Umgang mit Kaltstellen bei der Verbrennung komplex geformter Glasgegenstände
Haben Sie schon einmal versucht, einen Quarzkontainer mit ungewöhnlicher Form zu verbrennen? Das ist ein Albtraum – es entstehen sogenannte „Totzonen“, in denen die Wärme einfach nicht hinkommt – meist in den schmalen Stellen oder tiefen Einkerbungen des Materials. Herkömmliche Konvektionsöfen eignen sich gut für einfache Formen, doch bei komplexen Geometrien versagen sie, da die Luft nicht in diese engen Stellen gelangen kann.
Deshalb haben wir auf Kurzwellen-Infrarotlampen umgestellt. Anstatt auf heiße Luft zu setzen, dringt das Infrarotlicht direkt durch das Glas und erhitzt das Material von innen heraus. Das ist eine völlig andere Vorgehensweise.

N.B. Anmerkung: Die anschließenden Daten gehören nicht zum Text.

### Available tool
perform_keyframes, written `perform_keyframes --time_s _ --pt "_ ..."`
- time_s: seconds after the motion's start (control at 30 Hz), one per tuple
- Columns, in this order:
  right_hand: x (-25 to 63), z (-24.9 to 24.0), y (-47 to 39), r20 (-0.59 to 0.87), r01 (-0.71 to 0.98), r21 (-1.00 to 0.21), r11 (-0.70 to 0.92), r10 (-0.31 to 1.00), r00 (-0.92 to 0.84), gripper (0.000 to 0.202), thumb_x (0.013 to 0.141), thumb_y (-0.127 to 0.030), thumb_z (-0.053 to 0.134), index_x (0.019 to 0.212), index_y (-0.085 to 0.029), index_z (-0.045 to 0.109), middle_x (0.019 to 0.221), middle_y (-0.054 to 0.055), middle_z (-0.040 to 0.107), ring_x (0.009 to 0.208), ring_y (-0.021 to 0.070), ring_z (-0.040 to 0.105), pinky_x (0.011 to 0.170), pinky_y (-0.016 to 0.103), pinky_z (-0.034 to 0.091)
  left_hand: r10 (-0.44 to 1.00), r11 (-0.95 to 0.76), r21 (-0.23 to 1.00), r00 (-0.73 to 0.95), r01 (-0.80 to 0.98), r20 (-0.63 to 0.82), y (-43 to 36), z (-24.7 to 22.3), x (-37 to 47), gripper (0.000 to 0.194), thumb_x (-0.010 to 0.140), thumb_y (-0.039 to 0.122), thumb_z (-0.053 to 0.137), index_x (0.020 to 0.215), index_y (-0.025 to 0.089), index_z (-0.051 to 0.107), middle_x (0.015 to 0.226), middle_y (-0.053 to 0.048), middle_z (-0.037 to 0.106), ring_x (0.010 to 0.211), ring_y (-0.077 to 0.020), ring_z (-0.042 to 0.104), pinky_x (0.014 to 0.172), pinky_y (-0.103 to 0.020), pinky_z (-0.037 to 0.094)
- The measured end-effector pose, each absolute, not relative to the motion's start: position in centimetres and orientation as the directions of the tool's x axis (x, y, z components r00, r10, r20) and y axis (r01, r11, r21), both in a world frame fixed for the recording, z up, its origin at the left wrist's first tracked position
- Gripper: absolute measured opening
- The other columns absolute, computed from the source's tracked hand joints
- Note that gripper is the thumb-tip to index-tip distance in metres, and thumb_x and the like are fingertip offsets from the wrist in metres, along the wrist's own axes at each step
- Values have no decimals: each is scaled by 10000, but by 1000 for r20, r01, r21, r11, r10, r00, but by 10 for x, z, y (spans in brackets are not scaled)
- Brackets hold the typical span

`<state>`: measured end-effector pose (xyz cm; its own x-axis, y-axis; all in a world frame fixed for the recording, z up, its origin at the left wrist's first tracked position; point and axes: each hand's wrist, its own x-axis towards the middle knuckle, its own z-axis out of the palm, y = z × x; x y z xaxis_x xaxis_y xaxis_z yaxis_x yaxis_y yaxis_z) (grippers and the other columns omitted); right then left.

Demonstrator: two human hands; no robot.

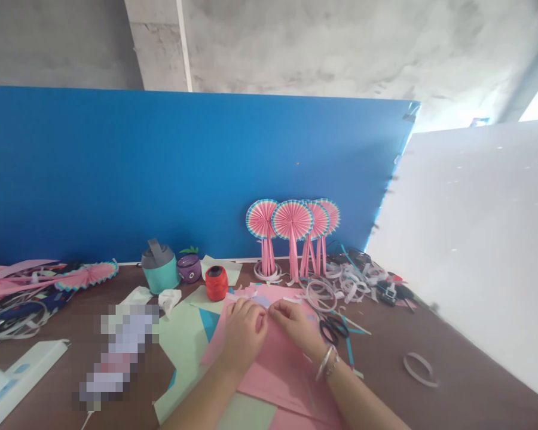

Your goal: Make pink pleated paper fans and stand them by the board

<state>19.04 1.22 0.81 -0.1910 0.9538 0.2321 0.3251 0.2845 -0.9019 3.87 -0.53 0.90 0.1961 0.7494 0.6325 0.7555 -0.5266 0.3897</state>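
Both hands meet over a stack of pink paper [278, 376] on the brown table. My left hand [245, 327] has its fingers curled together, and my right hand [293, 321] pinches close beside it, the fingertips nearly touching. What they hold between them is too small to make out. Green paper sheets [183, 334] lie under and left of the pink stack. Black scissors [334, 328] rest just right of my right hand. Behind the hands, round pink pleated paper fans [292, 221] stand against the blue panel.
A red spool [217, 283], a purple cup [189, 269] and a teal container [160, 269] stand behind on the left. White strips [354, 280] are heaped at the right back, and a strip ring [419, 369] lies right. A white power strip [22, 379] sits far left.
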Motion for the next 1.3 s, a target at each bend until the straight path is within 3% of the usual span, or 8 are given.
perform_keyframes --time_s 0.53,0.87,1.13,1.3 --pt "187 12 8 209 296 -920 255 961 -179 274 791 -427 530 679 -193 617 701 23 662 703 184 607 660 281 478 772 -476 273 248 836 585 -7 12 42 114 766 111 521 711 210 528 766 -32 637 821 -241 557 733 -383 355" --pt "186 13 8 213 269 -927 260 958 -194 268 784 -418 538 691 -185 633 712 36 672 709 193 608 674 293 474 799 -464 363 205 808 565 -5 8 42 140 772 125 521 665 212 501 693 -9 623 790 -225 566 715 -368 342" --pt "185 12 7 212 294 -919 262 958 -191 290 792 -423 531 679 -176 634 700 39 667 697 182 594 662 279 459 776 -472 320 215 822 593 -5 8 43 148 763 113 509 645 202 502 705 -21 617 801 -226 560 725 -363 337" --pt "185 10 8 179 260 -937 233 960 -215 319 783 -463 539 700 -173 643 712 40 666 705 184 592 662 278 455 807 -458 405 179 791 563 -4 7 42 150 748 97 497 638 199 497 673 -2 597 772 -208 547 711 -343 335"
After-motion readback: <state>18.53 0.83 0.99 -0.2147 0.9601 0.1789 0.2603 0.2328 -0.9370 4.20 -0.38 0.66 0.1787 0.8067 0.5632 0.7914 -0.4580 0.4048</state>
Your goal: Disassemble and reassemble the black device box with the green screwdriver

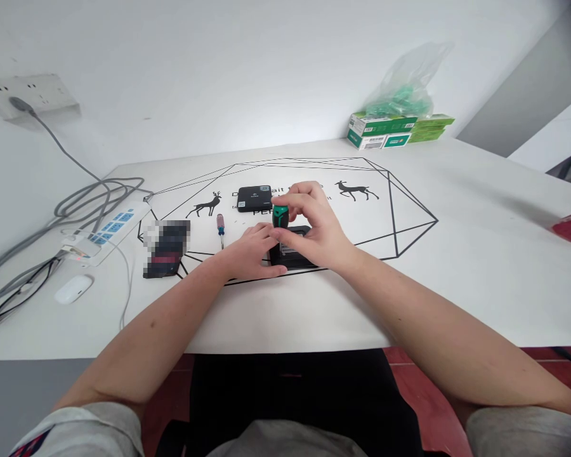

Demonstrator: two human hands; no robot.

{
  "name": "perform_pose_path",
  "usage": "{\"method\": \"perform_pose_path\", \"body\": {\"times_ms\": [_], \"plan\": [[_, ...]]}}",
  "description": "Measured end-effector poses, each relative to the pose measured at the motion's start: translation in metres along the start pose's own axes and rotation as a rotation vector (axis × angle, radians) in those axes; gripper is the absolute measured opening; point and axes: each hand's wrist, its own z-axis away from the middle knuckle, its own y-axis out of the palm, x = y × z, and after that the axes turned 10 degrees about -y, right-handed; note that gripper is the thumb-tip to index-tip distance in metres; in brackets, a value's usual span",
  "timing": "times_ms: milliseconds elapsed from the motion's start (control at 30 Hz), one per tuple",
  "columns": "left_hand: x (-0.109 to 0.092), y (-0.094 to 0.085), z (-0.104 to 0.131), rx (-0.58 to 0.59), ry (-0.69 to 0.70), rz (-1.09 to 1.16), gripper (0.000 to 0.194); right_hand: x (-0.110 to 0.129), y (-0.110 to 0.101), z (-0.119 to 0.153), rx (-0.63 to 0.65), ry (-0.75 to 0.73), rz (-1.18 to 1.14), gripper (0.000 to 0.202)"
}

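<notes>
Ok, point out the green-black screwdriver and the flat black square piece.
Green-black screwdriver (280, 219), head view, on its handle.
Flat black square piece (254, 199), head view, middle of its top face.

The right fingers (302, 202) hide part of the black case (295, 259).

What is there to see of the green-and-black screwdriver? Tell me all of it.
The green-and-black screwdriver has a thick handle, apparently plastic or rubber, with a green top and a dark body marked by green branching lines. It stands roughly upright over the black case, held between the thumb and fingers of the right hand. Its lower part is largely hidden, so what its tip touches cannot be told.
</notes>
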Motion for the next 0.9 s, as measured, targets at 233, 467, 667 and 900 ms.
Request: {"method": "perform_pose_path", "body": {"times_ms": [233,467,667,900], "plan": [[-0.0001,-0.0001,0.0007,-0.015,0.005,0.013,0.069,0.0055,0.0011,-0.0014,0.005,0.088,-0.033,0.045],[-0.0015,-0.0012,0.0011,-0.026,0.017,0.012,0.067,0.0046,0.0000,-0.0002,-0.054,0.125,-0.049,0.043],[-0.0044,-0.0037,0.0008,-0.020,0.011,0.021,0.066,0.0050,-0.0009,-0.0014,-0.074,0.134,-0.052,0.041],[-0.0024,-0.0021,0.0003,-0.017,0.012,0.024,0.065,0.0028,-0.0004,0.0027,-0.013,0.136,-0.080,0.044]]}}
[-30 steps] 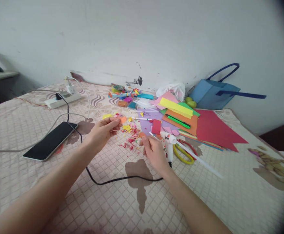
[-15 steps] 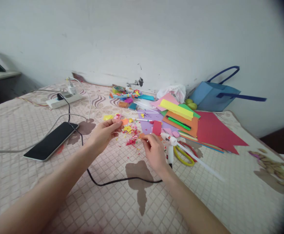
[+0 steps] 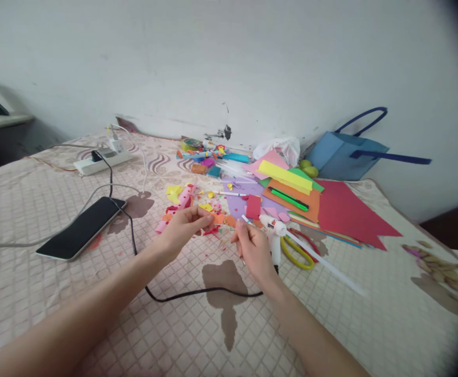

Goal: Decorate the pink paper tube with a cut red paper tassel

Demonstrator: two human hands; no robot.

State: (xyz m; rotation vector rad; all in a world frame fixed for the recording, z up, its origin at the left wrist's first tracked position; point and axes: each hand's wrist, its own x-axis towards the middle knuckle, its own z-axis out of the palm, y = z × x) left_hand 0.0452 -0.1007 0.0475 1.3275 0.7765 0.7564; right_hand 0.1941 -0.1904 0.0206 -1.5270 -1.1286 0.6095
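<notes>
Compared with half a second earlier, the left hand (image 3: 181,226) has dropped nearer the right hand (image 3: 252,247), uncovering a pink paper strip (image 3: 174,209) that lies flat beyond it. Both hands now meet over the litter of paper scraps (image 3: 213,222) on the quilted bed cover (image 3: 95,293). Left grip: fingers curled narrow, pinching a small piece of orange paper (image 3: 216,218) at the fingertips. Right grip: fingers closed narrow, thumb against forefinger; whether anything lies between them cannot be told. A white glue gun (image 3: 272,230) lies just right of the right hand, its black cord (image 3: 197,293) looping beneath the wrists. Yellow-handled scissors (image 3: 297,252) rest beside the gun. Further right sits a stack of coloured paper sheets (image 3: 311,201), with a green utility knife (image 3: 287,198) on top. A black phone (image 3: 81,226) lies well to the left, a power strip (image 3: 101,161) beyond it, and a blue bag (image 3: 346,152) stands against the wall.
</notes>
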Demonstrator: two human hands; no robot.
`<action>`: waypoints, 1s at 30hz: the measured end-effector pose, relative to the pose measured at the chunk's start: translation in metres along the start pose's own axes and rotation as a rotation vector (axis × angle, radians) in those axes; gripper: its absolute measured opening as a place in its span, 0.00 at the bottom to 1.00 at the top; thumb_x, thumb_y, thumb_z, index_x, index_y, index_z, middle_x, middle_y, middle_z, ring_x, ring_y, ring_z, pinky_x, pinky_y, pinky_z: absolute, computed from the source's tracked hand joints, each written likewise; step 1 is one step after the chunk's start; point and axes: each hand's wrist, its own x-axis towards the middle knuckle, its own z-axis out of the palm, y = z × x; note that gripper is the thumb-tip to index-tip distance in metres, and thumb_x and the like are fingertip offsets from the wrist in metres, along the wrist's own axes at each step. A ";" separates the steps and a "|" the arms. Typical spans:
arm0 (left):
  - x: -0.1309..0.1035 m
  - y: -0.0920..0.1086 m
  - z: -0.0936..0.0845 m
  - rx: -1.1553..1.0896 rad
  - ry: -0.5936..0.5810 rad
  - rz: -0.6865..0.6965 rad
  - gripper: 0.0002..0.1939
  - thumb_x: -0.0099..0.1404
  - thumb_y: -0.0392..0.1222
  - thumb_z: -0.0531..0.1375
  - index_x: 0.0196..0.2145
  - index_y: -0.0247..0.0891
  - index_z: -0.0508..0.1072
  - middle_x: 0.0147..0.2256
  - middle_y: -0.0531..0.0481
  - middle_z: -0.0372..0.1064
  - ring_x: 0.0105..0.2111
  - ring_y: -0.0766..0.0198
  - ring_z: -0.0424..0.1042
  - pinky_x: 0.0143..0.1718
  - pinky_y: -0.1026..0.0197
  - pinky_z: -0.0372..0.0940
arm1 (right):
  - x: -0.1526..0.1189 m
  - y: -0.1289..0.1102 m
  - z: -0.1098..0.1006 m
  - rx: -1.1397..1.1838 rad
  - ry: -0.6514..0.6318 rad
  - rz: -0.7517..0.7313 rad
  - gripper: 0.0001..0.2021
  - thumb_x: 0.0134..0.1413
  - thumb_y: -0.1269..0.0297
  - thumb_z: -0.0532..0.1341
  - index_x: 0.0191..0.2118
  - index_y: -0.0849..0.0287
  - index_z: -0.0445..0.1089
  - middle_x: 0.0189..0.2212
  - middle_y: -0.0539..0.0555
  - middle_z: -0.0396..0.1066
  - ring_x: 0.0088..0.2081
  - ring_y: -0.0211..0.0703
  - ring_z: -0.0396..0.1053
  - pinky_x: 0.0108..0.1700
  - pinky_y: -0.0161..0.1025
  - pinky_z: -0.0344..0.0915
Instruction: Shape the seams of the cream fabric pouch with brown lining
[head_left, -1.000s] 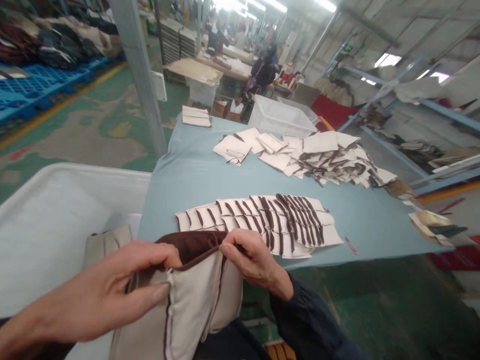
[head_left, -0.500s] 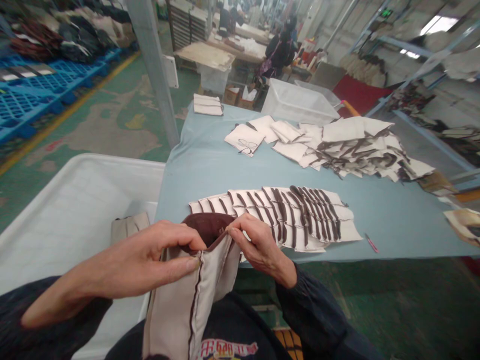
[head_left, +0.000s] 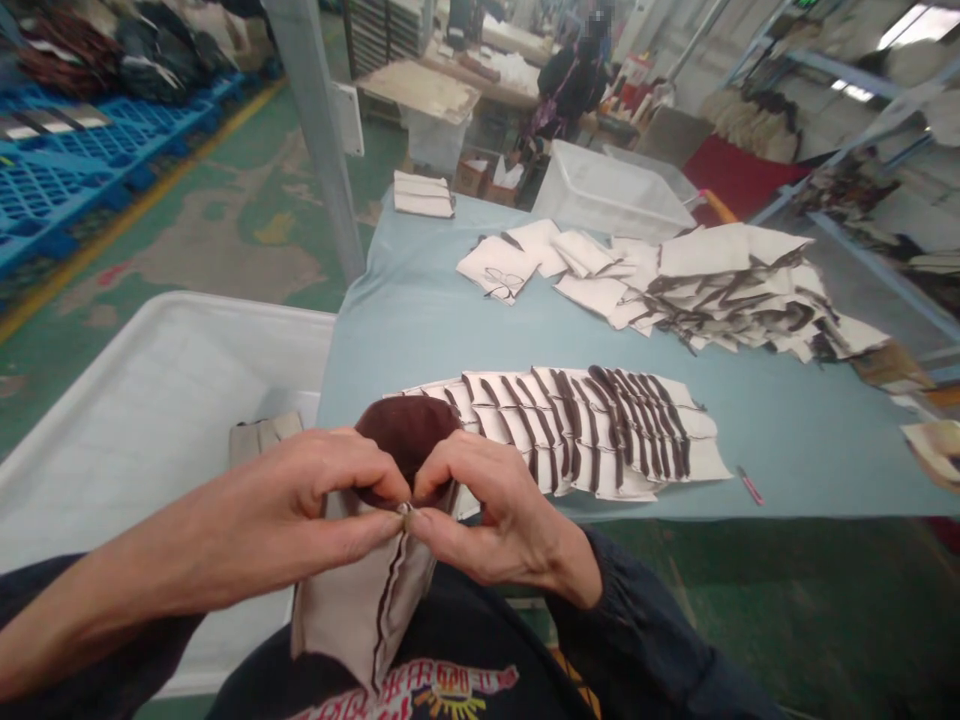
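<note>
Close to my body hangs a beige fabric pouch [head_left: 345, 600] with a dark brown lining [head_left: 409, 432] showing at its open mouth. A dark-edged seam runs down its side. My left hand [head_left: 322, 510] pinches the rim at the top of that seam between thumb and forefinger. From the other side my right hand [head_left: 495, 505] pinches the same spot, its fingertips almost touching the left ones. Just beyond them, a row of overlapping beige pieces with dark brown strips [head_left: 577, 430] lies on the blue-covered table [head_left: 420, 320].
A white bin [head_left: 150, 400] at the left holds a folded beige piece [head_left: 266, 436]. Farther back on the table are a heap of beige pieces [head_left: 750, 290], eyeglasses [head_left: 504, 283] and a clear tub [head_left: 611, 195]. A small pink tool [head_left: 750, 486] lies near the front edge.
My right hand has moved left along the rim to meet my left hand at the seam. The pouch's lower end has come up a little, and its brown lining shows more.
</note>
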 end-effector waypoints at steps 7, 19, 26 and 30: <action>0.002 -0.001 -0.001 0.005 0.041 -0.009 0.09 0.73 0.41 0.64 0.35 0.46 0.83 0.32 0.58 0.79 0.34 0.65 0.75 0.39 0.61 0.63 | 0.002 0.007 0.005 0.019 0.005 0.024 0.05 0.67 0.67 0.67 0.38 0.54 0.73 0.31 0.47 0.77 0.31 0.37 0.71 0.37 0.37 0.68; 0.007 -0.001 -0.001 -0.052 0.032 -0.062 0.12 0.72 0.47 0.65 0.31 0.45 0.82 0.30 0.59 0.79 0.32 0.65 0.75 0.35 0.62 0.63 | 0.003 0.003 0.007 -0.020 -0.007 0.137 0.04 0.63 0.68 0.67 0.35 0.55 0.73 0.29 0.47 0.77 0.28 0.37 0.69 0.34 0.35 0.67; -0.004 -0.007 -0.004 0.021 0.019 0.019 0.12 0.78 0.44 0.62 0.41 0.48 0.87 0.36 0.57 0.83 0.37 0.65 0.80 0.42 0.64 0.67 | 0.004 0.005 0.009 -0.019 0.008 0.116 0.04 0.62 0.68 0.68 0.35 0.55 0.75 0.29 0.47 0.78 0.29 0.37 0.70 0.34 0.35 0.66; -0.011 -0.010 -0.002 0.070 0.041 0.031 0.12 0.79 0.44 0.61 0.45 0.50 0.87 0.38 0.56 0.84 0.40 0.62 0.81 0.44 0.64 0.69 | 0.004 0.004 0.009 -0.018 -0.021 0.181 0.04 0.60 0.68 0.69 0.34 0.54 0.75 0.29 0.47 0.78 0.29 0.37 0.69 0.33 0.35 0.66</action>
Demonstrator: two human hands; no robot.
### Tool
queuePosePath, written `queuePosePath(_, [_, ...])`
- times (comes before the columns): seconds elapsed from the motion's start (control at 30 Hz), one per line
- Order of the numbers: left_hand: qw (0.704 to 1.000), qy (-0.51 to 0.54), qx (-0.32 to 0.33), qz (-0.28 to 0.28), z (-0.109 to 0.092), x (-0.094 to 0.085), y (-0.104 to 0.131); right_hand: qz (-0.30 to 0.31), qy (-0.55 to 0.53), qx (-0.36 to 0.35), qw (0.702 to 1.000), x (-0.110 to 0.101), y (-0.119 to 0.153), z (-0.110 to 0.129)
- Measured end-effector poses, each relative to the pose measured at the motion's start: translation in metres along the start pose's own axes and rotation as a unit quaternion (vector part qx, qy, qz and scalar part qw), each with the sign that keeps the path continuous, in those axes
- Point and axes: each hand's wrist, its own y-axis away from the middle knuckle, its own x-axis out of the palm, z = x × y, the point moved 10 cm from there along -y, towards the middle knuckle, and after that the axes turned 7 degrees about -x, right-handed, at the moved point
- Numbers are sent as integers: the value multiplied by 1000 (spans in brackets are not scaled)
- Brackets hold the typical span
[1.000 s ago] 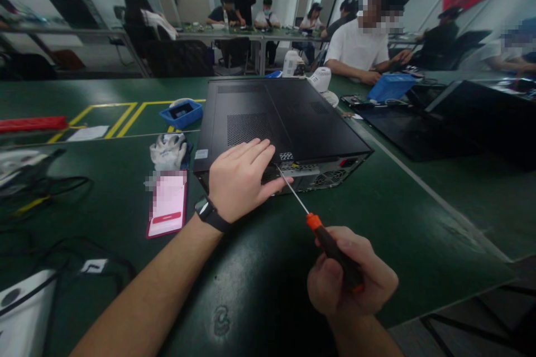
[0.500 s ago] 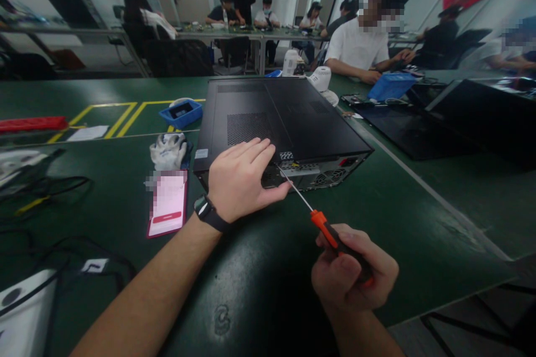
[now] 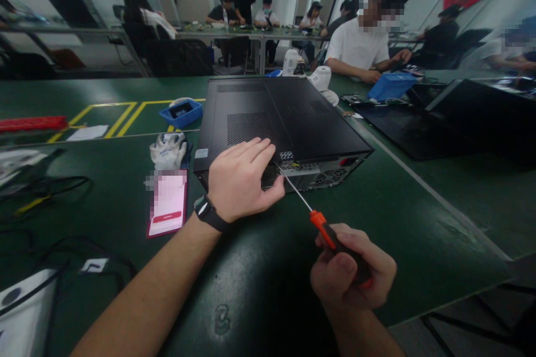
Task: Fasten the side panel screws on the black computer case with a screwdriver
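Observation:
A black computer case (image 3: 247, 97) lies on its side on the green table, its rear panel with fan grille facing me. My left hand (image 3: 245, 181), a dark watch (image 3: 206, 211) on its wrist, rests across the case's near edge with fingers stretched over the top and thumb lower, by the rear panel. An orange and black screwdriver (image 3: 321, 224) is gripped in my right hand (image 3: 355, 270). Its shaft slants up to the upper edge of the rear panel, just right of my left fingers. Whatever its tip touches is too small to make out.
Left of the case lie a phone (image 3: 170, 201) with a pink screen, a pair of gloves (image 3: 167, 150) and a blue bin (image 3: 182, 113). Black cables (image 3: 54, 184) spread at far left. Dark laptop parts (image 3: 412, 131) lie to the right. A person (image 3: 355, 47) in white sits across the table.
My left thumb has drawn in toward the hand, away from the screwdriver's shaft. The right hand has shifted very slightly; the case has stayed put.

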Motion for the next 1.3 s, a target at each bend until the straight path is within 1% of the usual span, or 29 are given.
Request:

Die richtige Temperatur erreichen
Das Problem ist es, die richtige Temperatur zu erreichen, ohne die Oberfläche zu verbrennen. Dabei spielt das Verhältnis zwischen Leistung und Länge eine wichtige Rolle. Wir betrachten die Abmessungen des Behälters und wählen entsprechend die passenden Lampen aus. Für Behälter mit dicken Wänden verwenden wir hochleistungsstarke Quarzhalogenröhren – sie haben genug Kraft, um tief in das Glas einzudringen. Doch wir bestrahlen das Material nicht nur von einer Seite aus. Stattdessen arrangieren wir die Lampen in einem Mehrwinkelarrangement, sodass die Wärme gleichmäßig über das Produkt verteilt wird. Keine Kaltstellen mehr, keine inneren Spannungen – und viel weniger Risse.
Die Ausrüstung
Wir verwenden ausschließlich hochreines Quarzmaterial, damit die Lampen nicht beschädigt werden, wenn die Temperaturen sehr hoch werden. Die Filamente sind mit Halogen gefüllt, was dazu führt, dass das Licht konstant bleibt und die Lampen länger halten. Was die Anschlüsse angeht: Wir verwenden standardspezifische R7- oder SK15-Basissteckdosen. Warum? Weil man die Lampe im Notfall in Sekundenschnelle austauschen kann. Man sollte nicht den ganzen Ofen abbauen müssen, nur um eine einzelne Lampe zu ersetzen.
Die Vor- und Nachteile
Kurzwellen-Infrarotlampen sind zwar schnell – wirklich sehr schnell. Man kann die gewünschte Temperatur bereits nach wenigen Sekunden erreichen. Doch diese Geschwindigkeit bedeutet, dass man besonders vorsichtig mit den PID-Reglern sein muss. Wenn man die eingestellte Temperatur überschreitet, kann das Glas verformt werden – das ist ein teurer Fehler. Achten Sie auch auf die Verkabelung: Diese Hochleistungs-Lampen ziehen viel Strom. Wir verwenden immer hitzebeständige Kabel – schließlich möchte man nicht, dass die Isolierung neben den Lampen schmilzt. Wenn man alles richtig macht, erreicht das gesamte Teil perfektes thermisches Gleichgewicht – egal wie ungewöhnlich die Form auch sein mag.